* **Aim of the task**
Nothing should be output except the lines from the top of the material below through the line that contains "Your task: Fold", each exactly as written.

====

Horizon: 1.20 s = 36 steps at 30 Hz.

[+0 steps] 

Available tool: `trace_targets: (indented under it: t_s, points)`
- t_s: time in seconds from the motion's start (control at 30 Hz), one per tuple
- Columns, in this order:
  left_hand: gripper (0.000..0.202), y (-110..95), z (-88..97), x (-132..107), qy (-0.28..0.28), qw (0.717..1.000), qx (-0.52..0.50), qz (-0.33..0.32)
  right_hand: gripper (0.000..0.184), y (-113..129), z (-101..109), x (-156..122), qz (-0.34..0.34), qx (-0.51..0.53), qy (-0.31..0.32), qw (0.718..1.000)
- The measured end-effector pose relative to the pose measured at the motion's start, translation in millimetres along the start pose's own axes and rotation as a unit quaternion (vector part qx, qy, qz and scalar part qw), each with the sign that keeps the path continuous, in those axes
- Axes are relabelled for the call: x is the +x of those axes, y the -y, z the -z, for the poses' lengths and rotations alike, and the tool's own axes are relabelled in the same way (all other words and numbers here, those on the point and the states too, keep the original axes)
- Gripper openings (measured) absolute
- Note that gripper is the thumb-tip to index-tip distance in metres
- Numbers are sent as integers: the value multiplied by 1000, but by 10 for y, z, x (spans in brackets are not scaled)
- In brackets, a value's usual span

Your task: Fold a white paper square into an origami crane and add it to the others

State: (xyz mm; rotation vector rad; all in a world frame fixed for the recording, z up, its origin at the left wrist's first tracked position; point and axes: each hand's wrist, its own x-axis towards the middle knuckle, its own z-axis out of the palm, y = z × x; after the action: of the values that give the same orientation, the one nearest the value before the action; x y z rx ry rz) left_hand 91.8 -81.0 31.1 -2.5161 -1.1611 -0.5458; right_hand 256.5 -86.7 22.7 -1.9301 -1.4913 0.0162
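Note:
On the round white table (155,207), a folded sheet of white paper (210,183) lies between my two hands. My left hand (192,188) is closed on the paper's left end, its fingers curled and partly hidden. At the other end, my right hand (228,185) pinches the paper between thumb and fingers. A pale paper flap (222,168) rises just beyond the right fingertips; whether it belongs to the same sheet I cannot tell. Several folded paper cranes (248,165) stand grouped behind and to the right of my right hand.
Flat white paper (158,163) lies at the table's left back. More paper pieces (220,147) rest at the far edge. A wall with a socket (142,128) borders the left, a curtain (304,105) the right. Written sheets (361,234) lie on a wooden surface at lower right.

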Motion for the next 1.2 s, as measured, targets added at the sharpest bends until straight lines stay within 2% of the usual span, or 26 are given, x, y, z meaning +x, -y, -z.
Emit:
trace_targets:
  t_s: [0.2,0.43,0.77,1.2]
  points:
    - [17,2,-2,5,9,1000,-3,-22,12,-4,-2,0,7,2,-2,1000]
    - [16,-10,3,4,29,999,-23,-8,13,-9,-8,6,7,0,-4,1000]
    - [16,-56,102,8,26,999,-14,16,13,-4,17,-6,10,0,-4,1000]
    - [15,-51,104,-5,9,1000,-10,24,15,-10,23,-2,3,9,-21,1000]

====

* **Answer**
Horizon: 1.20 s = 36 steps at 30 Hz.

[+0 steps] 

Available tool: `trace_targets: (indented under it: t_s, points)`
- t_s: time in seconds from the motion's start (control at 30 Hz), one per tuple
- Columns, in this order:
  left_hand: gripper (0.000..0.202), y (-110..95), z (-88..97), x (-132..107), qy (-0.28..0.28), qw (0.717..1.000), qx (-0.52..0.50), qz (-0.33..0.32)
  right_hand: gripper (0.000..0.184), y (-113..129), z (-101..109), x (-156..122), qz (-0.34..0.34), qx (-0.51..0.53), qy (-0.31..0.32), qw (0.718..1.000)
- The measured end-effector pose relative to the pose measured at the motion's start, translation in millimetres along the start pose's own axes and rotation as a unit quaternion (vector part qx, qy, qz and scalar part qw), each with the sign that keeps the path continuous, in those axes
- Axes are relabelled for the call: x is the +x of those axes, y the -y, z the -z, for the poses' lengths and rotations alike, and the tool's own axes are relabelled in the same way (all other words and numbers here, those on the point and the states too, keep the original axes)
- Gripper openings (measured) absolute
- Note that gripper is the thumb-tip to index-tip distance in metres
- Numbers are sent as integers: the value multiplied by 1000, but by 10 for y, z, x (spans in brackets are not scaled)
- In brackets, a value's usual span

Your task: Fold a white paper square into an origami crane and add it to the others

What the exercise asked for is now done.